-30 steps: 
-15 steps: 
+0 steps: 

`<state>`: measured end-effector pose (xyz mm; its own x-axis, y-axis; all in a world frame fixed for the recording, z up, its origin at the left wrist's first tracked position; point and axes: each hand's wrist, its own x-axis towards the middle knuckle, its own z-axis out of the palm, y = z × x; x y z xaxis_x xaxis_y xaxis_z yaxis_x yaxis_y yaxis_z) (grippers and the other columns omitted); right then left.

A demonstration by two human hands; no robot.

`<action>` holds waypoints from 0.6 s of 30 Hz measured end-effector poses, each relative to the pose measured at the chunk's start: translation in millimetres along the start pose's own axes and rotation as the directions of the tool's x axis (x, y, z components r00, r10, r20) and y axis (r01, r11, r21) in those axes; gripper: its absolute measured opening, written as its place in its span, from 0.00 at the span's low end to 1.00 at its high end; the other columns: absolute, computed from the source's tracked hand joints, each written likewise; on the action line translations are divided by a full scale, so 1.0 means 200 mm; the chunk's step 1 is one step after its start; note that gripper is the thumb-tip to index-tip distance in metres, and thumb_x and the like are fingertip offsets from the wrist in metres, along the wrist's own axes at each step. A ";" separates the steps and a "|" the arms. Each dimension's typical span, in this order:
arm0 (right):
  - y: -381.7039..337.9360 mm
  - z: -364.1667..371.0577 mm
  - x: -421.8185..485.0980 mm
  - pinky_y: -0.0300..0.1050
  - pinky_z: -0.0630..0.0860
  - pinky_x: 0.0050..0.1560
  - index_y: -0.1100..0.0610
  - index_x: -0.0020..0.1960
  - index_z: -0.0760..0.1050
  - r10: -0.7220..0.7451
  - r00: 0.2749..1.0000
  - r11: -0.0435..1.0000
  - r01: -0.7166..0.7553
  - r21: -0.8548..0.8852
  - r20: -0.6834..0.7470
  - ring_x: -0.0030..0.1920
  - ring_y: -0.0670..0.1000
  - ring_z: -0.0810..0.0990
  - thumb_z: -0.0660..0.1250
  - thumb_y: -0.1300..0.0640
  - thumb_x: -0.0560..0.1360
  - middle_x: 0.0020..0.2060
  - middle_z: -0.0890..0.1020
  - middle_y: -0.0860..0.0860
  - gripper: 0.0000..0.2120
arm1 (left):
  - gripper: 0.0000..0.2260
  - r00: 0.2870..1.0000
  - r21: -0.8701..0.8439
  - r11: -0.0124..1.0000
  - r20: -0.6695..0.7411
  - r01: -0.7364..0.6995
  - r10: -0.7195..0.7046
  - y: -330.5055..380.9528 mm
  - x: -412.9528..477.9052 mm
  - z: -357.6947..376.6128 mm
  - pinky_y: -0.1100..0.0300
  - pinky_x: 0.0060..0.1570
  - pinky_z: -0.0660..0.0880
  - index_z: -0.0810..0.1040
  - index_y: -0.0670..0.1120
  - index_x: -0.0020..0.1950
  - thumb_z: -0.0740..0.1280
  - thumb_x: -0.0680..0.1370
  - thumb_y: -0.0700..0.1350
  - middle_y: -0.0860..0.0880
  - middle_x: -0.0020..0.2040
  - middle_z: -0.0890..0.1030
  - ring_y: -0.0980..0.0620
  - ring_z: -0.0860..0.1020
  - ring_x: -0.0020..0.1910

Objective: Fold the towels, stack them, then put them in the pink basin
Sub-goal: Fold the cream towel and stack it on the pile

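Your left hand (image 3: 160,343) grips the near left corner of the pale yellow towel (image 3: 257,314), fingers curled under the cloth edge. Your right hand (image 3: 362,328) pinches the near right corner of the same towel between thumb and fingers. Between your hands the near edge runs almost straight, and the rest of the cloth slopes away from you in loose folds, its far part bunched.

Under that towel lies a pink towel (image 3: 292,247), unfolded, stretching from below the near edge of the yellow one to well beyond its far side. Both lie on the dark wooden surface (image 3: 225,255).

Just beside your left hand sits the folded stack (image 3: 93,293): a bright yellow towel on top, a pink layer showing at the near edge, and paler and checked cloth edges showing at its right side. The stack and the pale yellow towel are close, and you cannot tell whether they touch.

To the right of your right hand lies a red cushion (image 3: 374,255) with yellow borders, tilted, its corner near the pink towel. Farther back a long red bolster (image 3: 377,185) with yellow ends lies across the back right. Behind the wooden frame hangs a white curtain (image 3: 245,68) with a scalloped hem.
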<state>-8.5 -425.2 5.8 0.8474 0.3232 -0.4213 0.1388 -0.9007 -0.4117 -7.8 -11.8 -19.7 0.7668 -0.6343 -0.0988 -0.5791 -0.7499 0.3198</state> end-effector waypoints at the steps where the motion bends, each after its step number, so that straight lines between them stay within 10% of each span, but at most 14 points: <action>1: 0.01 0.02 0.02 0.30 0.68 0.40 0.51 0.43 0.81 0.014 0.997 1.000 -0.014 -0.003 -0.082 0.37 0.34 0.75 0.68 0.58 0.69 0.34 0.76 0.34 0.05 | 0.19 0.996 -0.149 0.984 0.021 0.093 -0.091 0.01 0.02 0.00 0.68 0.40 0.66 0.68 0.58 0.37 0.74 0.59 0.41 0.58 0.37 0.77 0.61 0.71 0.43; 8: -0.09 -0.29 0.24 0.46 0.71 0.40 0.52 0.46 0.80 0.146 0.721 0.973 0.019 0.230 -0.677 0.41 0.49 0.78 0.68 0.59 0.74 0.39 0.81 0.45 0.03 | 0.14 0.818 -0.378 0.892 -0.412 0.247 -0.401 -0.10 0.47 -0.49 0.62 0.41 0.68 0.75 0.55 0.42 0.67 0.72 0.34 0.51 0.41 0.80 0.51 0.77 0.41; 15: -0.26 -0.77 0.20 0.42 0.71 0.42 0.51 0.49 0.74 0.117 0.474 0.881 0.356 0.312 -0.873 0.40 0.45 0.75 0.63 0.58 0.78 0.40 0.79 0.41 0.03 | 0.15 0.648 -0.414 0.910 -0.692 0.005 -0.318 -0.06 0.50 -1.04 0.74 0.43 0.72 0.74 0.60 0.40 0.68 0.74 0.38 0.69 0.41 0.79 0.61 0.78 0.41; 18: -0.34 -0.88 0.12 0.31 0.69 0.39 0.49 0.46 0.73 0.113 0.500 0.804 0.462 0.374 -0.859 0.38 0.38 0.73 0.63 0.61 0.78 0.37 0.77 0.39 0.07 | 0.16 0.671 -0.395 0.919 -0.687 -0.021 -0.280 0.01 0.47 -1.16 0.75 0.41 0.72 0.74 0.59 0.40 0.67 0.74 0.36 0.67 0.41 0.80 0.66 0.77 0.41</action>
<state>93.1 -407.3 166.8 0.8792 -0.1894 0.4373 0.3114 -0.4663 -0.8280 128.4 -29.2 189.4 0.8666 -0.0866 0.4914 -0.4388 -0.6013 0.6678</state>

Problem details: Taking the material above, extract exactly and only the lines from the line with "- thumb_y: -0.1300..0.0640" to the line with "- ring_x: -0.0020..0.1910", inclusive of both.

Solution to the exercise:
  - thumb_y: -0.1300..0.0640
  - thumb_x: -0.0560..0.1360
  - middle_x: 0.0020..0.2060
  - middle_z: -0.0890..0.1020
  - middle_y: -0.0860..0.0860
  - gripper: 0.0000..0.2120
arm1 (left):
  - gripper: 0.0000..0.2260
  - r00: 0.2870..1.0000
  - r21: -0.8701..0.8439
  - r11: -0.0124..1.0000
  - r20: -0.6695..0.7411
  - r01: -0.7364..0.6995
  - r10: -0.7195..0.7046
  - y: -330.5055..380.9528 mm
  - x: -412.9528..477.9052 mm
  - z: -357.6947..376.6128 mm
  - pinky_y: -0.1100..0.0300
  - pinky_x: 0.0060..0.1570
  - pinky_z: -0.0660..0.0880
  - index_z: -0.0810..0.1040
  - index_y: -0.0670..0.1120
  - index_x: -0.0020..0.1950
  - thumb_z: -0.0740..0.1280
  - thumb_x: -0.0680..0.1370
  - thumb_y: -0.0700..0.1350
  - middle_y: -0.0860..0.0880
  - middle_x: -0.0020..0.2040
  - middle_z: -0.0890..0.1030
  - ring_y: -0.0980..0.0620
  - ring_z: -0.0860..0.1020
  - ring_x: -0.0020..0.1910

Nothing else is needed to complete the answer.